RABBIT ISLAND 2015: RESIDENCY EXHIBITION 

Opening Reception

September 25th 6-8pm

DeVos Art Museum (Map)

The Rabbit Island Residency, located on a remote island in Lake Superior, unofficially launched in 2010. For the last four years the DeVos Art Museum has partnered with the Residency to present public programs and exhibitions featuring the artists in residence from the current summer.

This exhibition marks the second year offering artists supported residencies from an open call for applications. Artists and designers from 31 countries working in visual art, literature, music and performance submitted over 200 applications and project ideas. The 2015 exhibition highlights the work of five artists, composers and writers selected for supported residencies this year. Each resident spent 2—4 weeks on the island between June and September. All artists will be in attendance for the show opening. 

The work displayed is a mix of previous work informing the artist’s practice leading up to the residency and new work created while in residence or immediately after. Hand drawn sketches and musical compositions made on the island, in-progress drawings and paintings that were continued after the residency and lightboxes made in the few weeks before the exhibition demonstrates the powerful impact this unique residency experience has on creative practice.

Eugene Birman and Scott Diel were the first residents of 2015, arriving in June and staying for over two weeks. Birman is a Latvian-born composer based in Oakland, California. He received his M.M. in Music Composition from the Juilliard School, a B.A. in Economics from Columbia, and recently received a D.Phil in Musical Composition from Oxford University. Diel is an American-born writer based in Tallinn, Estonia, who has freelanced widely. The two have previously collaborated on several operas to critical acclaim. Their recent work, Nostra Culpa, eclectically weaves together the global debate surrounding post-financial crash austerity and a Twitter feud between a Nobel laureate columnist from the New York Times and the president of Estonia. Their unlikely inspiration results from a desire to step away from the formal opera genre and engage a wider audience with classical music that investigates contemporary issues. The exhibition will feature a continuous screening of Nostra Culpa as well as sketches from a new opera about economic disparity titled State of the Union. State of the Union will debut in Marquette in September 2016, performed by the Helsinki Chamber Choir (Helsinki, Finland).

Beau Carey, a landscape painter from Albuquerque, New Mexico, spent nearly three weeks on the island in July. Carey embeds himself in challenging environments to experience and record a sense of place, often uncovering historical and contemporary issues through his interaction with landscape. Carey has travelled extensively to remote places to pursue such practice, including the Arctic Circle in Norway and Denali National Park. He has created bodies of work set in ecologically contentious open spaces such as the Rocky Mountain Arsenal National Wildlife Refuge. Carey received an MFA from the University of New Mexico, where he currently teaches.

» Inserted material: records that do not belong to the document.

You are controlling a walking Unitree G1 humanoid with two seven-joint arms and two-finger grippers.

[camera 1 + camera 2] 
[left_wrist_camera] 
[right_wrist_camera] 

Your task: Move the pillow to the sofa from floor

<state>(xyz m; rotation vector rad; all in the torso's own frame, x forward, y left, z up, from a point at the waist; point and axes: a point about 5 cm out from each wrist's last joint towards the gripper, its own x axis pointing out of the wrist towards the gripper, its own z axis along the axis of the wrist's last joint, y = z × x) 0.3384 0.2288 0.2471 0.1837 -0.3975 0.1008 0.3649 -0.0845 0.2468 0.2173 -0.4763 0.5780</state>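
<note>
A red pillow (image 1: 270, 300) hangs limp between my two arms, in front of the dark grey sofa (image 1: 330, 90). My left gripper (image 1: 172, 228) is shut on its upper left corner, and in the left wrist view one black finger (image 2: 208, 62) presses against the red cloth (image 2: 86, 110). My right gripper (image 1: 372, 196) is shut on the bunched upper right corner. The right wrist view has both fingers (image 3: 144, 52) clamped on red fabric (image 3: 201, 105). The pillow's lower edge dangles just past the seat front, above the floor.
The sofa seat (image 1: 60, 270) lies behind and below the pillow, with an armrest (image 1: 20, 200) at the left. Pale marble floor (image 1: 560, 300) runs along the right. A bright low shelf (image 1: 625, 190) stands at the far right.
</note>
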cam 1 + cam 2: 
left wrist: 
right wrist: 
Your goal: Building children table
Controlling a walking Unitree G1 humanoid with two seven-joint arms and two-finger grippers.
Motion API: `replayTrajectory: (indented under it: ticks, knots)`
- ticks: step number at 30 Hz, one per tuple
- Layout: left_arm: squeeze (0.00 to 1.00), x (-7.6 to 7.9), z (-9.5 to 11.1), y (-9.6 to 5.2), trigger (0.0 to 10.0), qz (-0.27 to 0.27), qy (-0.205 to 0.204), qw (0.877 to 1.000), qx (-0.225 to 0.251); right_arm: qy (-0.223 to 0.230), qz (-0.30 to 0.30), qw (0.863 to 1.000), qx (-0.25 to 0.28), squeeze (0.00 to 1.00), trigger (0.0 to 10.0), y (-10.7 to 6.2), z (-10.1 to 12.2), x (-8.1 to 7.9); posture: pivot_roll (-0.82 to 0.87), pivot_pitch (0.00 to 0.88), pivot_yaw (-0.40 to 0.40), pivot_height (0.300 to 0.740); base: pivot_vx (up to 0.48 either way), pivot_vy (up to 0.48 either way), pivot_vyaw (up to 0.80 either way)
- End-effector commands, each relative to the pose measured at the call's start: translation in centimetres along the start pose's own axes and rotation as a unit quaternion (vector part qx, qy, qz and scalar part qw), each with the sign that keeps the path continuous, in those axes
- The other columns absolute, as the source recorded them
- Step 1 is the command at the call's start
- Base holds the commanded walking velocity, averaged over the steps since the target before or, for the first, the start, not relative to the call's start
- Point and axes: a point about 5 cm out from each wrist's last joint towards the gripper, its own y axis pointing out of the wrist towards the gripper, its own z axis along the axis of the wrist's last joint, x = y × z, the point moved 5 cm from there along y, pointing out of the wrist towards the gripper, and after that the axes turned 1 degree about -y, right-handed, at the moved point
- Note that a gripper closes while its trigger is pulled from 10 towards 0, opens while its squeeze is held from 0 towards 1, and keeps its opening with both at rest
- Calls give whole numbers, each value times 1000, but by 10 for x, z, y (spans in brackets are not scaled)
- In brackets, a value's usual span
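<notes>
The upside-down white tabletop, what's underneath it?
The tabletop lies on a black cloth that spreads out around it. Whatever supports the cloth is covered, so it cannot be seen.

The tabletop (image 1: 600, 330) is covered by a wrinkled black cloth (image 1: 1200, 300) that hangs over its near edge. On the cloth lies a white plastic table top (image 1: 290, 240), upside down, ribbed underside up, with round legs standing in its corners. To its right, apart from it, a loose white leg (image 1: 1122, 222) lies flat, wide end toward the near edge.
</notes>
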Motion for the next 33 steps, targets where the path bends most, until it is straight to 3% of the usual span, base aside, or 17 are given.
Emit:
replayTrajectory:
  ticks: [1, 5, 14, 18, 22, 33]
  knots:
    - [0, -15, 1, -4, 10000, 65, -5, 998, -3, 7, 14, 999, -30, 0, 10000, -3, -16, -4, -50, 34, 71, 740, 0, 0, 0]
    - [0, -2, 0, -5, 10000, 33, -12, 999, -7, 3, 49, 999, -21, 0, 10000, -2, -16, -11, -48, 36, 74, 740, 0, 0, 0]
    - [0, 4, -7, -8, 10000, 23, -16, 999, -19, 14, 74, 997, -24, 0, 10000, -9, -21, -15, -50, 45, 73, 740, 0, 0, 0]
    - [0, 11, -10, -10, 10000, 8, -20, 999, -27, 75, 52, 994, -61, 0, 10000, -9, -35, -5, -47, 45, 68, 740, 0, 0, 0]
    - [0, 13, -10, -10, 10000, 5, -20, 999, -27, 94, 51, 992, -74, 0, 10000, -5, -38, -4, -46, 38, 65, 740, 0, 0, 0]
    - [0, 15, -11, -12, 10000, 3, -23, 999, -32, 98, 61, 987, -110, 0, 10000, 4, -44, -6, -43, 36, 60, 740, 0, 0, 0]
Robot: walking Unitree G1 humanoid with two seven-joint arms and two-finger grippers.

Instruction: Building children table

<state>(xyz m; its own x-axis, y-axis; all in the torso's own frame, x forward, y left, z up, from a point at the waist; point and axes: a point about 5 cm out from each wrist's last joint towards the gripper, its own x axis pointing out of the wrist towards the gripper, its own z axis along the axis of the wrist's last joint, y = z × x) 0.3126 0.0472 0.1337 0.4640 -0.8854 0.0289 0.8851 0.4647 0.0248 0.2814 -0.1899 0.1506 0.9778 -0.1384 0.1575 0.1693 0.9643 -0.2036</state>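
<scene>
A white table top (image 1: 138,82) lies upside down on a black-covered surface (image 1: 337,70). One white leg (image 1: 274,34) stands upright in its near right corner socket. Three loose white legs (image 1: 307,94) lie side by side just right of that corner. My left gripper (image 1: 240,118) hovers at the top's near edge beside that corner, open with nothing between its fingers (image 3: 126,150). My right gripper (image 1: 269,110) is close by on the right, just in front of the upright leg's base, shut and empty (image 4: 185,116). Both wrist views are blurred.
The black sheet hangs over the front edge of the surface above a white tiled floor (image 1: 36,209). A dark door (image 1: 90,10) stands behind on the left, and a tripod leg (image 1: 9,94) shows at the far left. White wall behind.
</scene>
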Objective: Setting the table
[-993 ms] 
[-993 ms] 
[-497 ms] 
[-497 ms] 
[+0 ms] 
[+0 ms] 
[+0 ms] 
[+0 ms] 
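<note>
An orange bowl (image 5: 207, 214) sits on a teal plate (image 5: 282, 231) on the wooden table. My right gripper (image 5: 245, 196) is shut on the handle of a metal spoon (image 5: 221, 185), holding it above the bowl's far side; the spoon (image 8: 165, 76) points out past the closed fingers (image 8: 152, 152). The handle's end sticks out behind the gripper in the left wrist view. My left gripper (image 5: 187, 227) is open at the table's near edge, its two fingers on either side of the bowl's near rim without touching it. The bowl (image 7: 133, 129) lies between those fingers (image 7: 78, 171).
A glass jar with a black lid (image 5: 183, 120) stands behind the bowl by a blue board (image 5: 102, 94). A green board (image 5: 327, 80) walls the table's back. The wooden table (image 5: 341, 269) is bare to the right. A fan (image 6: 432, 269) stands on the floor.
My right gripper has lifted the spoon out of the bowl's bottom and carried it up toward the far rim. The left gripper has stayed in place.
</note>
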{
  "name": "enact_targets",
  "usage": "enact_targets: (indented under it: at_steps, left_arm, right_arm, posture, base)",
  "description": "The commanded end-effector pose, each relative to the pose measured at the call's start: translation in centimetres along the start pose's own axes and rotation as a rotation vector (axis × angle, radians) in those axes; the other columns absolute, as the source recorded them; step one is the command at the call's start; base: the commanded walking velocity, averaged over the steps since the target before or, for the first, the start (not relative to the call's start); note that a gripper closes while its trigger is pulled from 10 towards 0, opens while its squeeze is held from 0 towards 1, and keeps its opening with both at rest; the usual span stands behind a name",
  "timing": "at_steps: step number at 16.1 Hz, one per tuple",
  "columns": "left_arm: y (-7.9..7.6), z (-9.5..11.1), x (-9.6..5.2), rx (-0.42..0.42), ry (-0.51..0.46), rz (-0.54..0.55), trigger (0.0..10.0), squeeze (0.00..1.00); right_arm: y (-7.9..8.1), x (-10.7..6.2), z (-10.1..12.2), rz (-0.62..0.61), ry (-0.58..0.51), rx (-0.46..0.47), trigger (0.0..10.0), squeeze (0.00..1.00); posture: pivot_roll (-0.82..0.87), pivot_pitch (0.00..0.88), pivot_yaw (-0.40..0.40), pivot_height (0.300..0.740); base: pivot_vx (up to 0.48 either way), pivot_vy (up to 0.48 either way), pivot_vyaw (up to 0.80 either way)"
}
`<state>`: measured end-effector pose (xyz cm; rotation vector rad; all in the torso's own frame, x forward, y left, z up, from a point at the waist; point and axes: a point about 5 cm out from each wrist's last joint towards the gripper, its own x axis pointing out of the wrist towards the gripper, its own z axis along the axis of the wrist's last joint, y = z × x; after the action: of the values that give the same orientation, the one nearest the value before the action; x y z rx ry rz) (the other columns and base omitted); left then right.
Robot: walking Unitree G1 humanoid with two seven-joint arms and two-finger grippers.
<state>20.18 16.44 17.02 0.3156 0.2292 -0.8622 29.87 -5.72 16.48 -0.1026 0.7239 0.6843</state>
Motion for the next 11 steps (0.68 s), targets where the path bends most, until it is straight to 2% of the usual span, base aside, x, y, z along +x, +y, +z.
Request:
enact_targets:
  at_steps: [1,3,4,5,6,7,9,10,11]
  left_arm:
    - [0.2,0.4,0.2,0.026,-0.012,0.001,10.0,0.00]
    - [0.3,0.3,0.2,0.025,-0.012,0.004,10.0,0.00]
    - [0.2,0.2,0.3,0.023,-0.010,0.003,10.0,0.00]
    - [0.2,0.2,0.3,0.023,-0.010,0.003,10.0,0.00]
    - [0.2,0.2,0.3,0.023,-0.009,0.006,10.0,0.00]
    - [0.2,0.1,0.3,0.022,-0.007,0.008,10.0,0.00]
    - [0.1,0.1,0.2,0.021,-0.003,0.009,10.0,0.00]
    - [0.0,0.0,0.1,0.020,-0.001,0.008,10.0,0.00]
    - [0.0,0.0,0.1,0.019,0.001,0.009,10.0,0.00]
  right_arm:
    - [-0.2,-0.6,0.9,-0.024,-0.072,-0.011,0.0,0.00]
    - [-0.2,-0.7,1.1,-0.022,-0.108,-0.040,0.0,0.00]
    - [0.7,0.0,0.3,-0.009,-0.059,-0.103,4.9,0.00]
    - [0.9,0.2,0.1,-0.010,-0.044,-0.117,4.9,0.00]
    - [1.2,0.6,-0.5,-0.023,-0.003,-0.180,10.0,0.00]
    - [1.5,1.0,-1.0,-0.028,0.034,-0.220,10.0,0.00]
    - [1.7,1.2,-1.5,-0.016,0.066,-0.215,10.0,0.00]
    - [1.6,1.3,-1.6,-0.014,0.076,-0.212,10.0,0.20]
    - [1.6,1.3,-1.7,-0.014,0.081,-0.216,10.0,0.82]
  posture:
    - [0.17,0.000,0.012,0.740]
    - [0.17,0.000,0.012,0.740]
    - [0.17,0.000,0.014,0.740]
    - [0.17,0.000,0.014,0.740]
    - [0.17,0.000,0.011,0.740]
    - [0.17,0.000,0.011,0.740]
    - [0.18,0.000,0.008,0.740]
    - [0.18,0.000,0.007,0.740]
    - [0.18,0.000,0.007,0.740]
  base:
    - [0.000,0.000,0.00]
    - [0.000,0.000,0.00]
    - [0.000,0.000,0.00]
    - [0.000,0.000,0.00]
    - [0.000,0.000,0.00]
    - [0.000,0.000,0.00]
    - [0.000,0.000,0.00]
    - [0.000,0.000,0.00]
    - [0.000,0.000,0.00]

Israeli composer and performer Noam Enbar spent over two weeks in residence in late July. Based in Tel Aviv, Enbar formed anti-establishment band Habiluim in 2003, which became one of the main radical voices in the Israeli music scene. Enbar’s many musical projects, choral-theatrical pieces and inventive, starkly political works in collaboration with filmmaker Avi Mograbi have been performed at festivals, theaters and museums in Israel and across Europe. While in residence Enbar composed a five-piece songbook that spotlights the intersection of the political and spiritual within society. Based on writings from past Rabbit Island residents, books of poems found in the Rabbit Island library and writings by close friends, Enbar composed each song to be sung by a group of Marquette residents. The compositions are written in the style of shape notes, created in New England in the early 19th century for community singing.

Josefina Muñoz, is a multi-disciplinary artist from Santiago, Chile, was the final resident, spending nearly a month on the island in near isolation. Muñoz often works nomadically, creating pieces in and about the environments she encounters. Josefina’s seemingly disparate projects focusing on material, architecture, location, and culture come together in an overarching impulse to answer questions of global concern. Josefina’s ambitious research project Is_Land will take her to Rabbit Island, Scotland, Chiloé, and Tristan da Cunha–the most remote settled island in the world. Her goal is to create a critical body of work informed by numerous manifestation of the island concept: as space, culture, and metaphor. Muñoz received an MFA in glass from the Rhode Island School of Design.

A full color catalogue, designed by Edwin Carter, will be available in the museum. This exhibition is supported in part by an award from the Michigan Council for the Arts and Cultural Affairs and the National Endowment for the Arts.